I have an image lets say 300px*300px

I am using 3 different sizes of it on my site 100px*100px, 200px*200px, 300px*300px.

What will be the best for SEO.

Using same images everywhere or using 3 images with different sizes.

  • Do you have just one image (of different sizes), or do you have multiple images, as in an image gallery?
    – MrWhite
    Sep 22, 2012 at 0:26
  • one image of different size and on one page only single size image is shown.
    – Badal
    Sep 22, 2012 at 9:19

2 Answers 2


Using a single image would be better. By doing this, user's browser will be able to download it only once, cache it and use it on your entire website. Since site speed is one of the signals for site quality, it should help you a little bit. Don't forget to specify alt-attributes for your images, they can be different in different parts of your site, even for the same image.
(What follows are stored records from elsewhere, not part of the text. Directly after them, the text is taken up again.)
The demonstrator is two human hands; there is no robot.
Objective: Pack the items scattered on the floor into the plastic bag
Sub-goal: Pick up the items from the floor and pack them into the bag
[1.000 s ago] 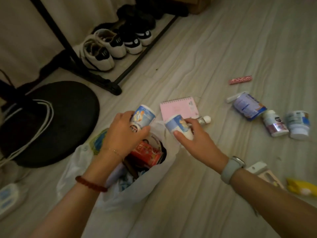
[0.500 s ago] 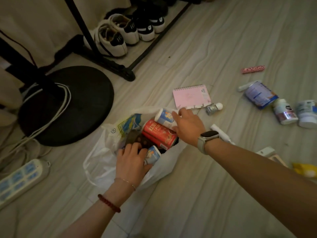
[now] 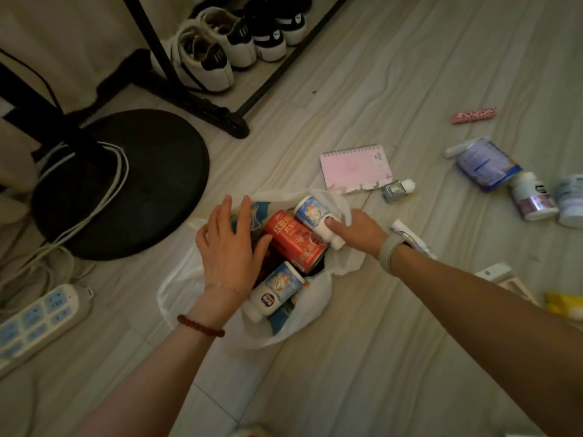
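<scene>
Packing status: partway, by my read; plastic bag (image 3: 303, 323) lies open on floor (image 3: 378, 357), several things already in, many more scattered to the right.
Left hand (image 3: 232, 247): fingers spread & straight, flat over bag's left contents, pressing or steadying; grip apart, holds nothing.
Right hand (image 3: 356, 231): at bag's right rim, thumb on upper white bottle (image 3: 317, 217), fingers curled behind it w/ bag plastic; grip clamped on that bottle, seemingly seating it.
In bag: red can (image 3: 295, 244) on its side mid-bag, touching upper bottle; second white bottle (image 3: 276, 288) nearer the person, cap end toward bag mouth; blue-printed packet (image 3: 258, 212) under left fingers; dark stuff below, can't tell what.
Still on floor, near: pink notebook (image 3: 355, 168) just beyond bag; small glass bottle (image 3: 396, 190) beside notebook's corner; white object (image 3: 407, 236) partly hidden behind right wrist.
Still on floor, far right: pink tube (image 3: 473, 115); blue tin (image 3: 487, 167) on its side; white jar (image 3: 533, 200) touching it; another tub (image 3: 571, 200) cut by frame edge; yellow item (image 3: 564, 305) & pale box (image 3: 495, 272) by right forearm.
Not task items, prob.: fan base (image 3: 151, 184), power strip (image 3: 38, 320), shoes (image 3: 205, 58) on rack.
Left to do: approx. nine loose things vs. four or so visible packed, so under half done, I'd judge.
Next, likely: let go of bottle, reach for notebook or glass bottle, both close.
Risk: bag is floppy & lying flat; round bottles near mouth could roll out.
</scene>
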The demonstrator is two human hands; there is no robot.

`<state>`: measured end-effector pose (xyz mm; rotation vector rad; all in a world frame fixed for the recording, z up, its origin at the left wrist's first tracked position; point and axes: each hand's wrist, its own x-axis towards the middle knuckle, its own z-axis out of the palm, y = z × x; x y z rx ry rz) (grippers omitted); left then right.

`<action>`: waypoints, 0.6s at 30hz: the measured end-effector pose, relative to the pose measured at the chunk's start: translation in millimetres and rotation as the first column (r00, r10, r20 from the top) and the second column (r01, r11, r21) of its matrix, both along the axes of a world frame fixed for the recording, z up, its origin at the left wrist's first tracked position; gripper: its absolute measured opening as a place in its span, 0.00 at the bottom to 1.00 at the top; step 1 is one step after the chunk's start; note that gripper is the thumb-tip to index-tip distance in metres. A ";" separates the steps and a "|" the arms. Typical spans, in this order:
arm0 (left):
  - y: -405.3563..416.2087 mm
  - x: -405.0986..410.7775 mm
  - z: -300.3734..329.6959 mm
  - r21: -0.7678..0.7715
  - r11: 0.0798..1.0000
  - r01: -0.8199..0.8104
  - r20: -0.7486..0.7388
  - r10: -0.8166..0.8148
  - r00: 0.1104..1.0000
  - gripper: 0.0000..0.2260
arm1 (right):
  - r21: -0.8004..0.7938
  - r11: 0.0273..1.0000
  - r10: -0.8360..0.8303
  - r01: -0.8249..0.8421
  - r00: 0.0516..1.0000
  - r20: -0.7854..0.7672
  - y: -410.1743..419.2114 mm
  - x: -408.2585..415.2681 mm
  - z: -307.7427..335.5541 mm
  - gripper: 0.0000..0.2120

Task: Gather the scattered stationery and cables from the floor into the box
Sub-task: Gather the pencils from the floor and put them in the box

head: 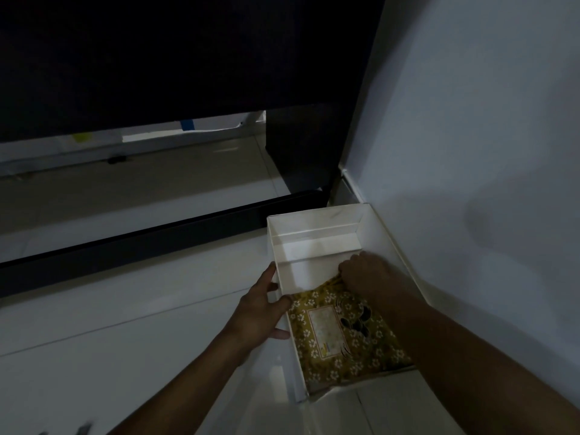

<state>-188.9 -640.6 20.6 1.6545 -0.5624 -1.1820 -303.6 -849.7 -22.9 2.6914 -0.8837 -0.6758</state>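
A white cardboard box (317, 233) stands on the pale floor against the wall on the right. Inside its near half lies a yellow notebook (332, 340) with a white flower pattern, a label and a dark cartoon figure. My right hand (367, 273) is inside the box, its fingers curled round the notebook's far edge. My left hand (260, 309) grips the box's left wall, thumb over the rim and fingers on the outside. The far half of the box shows bare white bottom.
A dark bar (131, 246) runs across the floor just beyond the box, under a large dark piece of furniture (188, 58). The wall (470, 152) closes in the right side. Small dark objects (83, 430) lie at the bottom left edge.
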 end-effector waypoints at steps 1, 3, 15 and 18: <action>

  • This isn't necessarily correct. If you had a page of 100px x 100px thumbnails it would not be correct to only store the larger 300px x 300px image. But this is not clear from the question. "using same images everywhere" implies there is more than one.
    – MrWhite
    Sep 21, 2012 at 16:24
  • 1
    Also worth noting that scaling images with HTML/CSS can itself negatively impact page load speed.
    – GDVS
    Sep 22, 2012 at 16:41

I think you should create different sizes of the image. There are two good reasons for this:

  • You are at the mercy of the browser as to how images are rendered, and every browser seems to have their own choice of algorithms.
  • Mobile devices may have a hard time resizing images, and resizing may be fairly hard on the CPU. See Don't Scale Images in HTML from Yahoo!'s performance guidelines.
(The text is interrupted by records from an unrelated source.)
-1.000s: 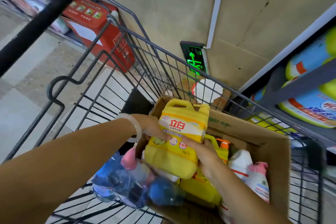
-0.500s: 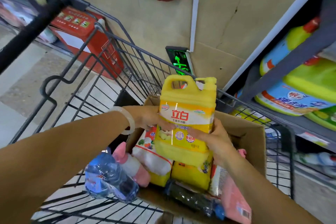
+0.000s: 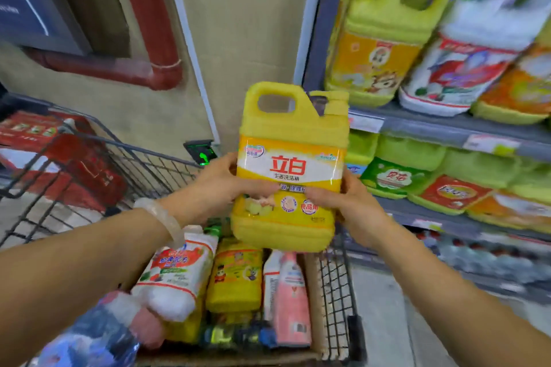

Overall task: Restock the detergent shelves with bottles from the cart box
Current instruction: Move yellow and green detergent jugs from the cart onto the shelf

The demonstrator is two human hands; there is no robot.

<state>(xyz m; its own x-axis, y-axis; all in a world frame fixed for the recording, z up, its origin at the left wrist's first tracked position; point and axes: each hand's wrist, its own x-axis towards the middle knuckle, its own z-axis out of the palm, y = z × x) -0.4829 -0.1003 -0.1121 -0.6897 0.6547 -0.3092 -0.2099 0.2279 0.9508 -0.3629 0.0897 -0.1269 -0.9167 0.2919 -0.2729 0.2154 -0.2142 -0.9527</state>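
Above the cart box [image 3: 313, 301], head view: yellow detergent jug [image 3: 290, 164] held upright in mid-air, clear of the box contents. Left hand [image 3: 222, 183] grips its left side, fingers curled onto the label; pale bangle [image 3: 161, 219] on that wrist. Right hand [image 3: 347, 207] grips the jug's lower right edge. Box sits in the wire cart [image 3: 98, 152]; inside it a white bottle [image 3: 176, 274] at the left edge, a yellow bottle [image 3: 235, 277] mid-box, a pink bottle [image 3: 290, 298] toward the right wall. Detergent shelves [image 3: 447, 125] stand right of the cart, blurred, stocked with yellow jugs [image 3: 384, 39].
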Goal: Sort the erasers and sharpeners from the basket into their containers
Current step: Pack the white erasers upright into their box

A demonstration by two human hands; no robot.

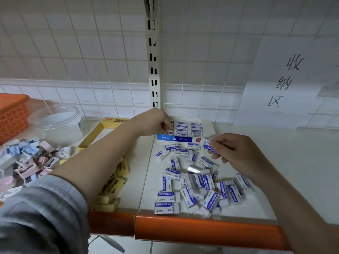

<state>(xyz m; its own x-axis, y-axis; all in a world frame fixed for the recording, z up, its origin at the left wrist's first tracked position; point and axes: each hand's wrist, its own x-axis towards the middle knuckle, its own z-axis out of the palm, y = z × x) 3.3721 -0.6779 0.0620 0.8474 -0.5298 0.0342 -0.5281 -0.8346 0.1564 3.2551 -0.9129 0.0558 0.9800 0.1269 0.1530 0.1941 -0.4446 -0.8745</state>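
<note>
Fingers (217, 143) of the right hand (236, 153) pinch one white eraser (211, 148) by its ends; it looks light, firm and slick in its sleeve. Left hand (156, 123) curls round another at the blue eraser box (180, 139) near the shelf's back edge. Loose erasers (198, 186) litter the shelf (256, 208) front.

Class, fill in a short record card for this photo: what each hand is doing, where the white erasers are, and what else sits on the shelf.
Left hand: reaches into the eraser box, fingers at an eraser in its left row
Right hand: pinches one white eraser above the shelf
Eraser box: blue-fronted, holds neat rows of white erasers
Loose white erasers: scattered on the shelf in front of the box
Yellow erasers: beside the yellow box
Sharpeners: pastel pile, far left
Clear tub: behind the sharpeners
</note>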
As for storing images, Google gives this advice: "Consider structuring your directories so that similar images are saved together. For example, you might have one directory for thumbnails and another for full-size images". To me, this suggests that if you have the same filenames, Google will be clever enough to figure out which images are the resized versions.

I'm not sure how well search engines support it, but adding schema.org ImageObject markup may help search engines identify your images and thumbnails.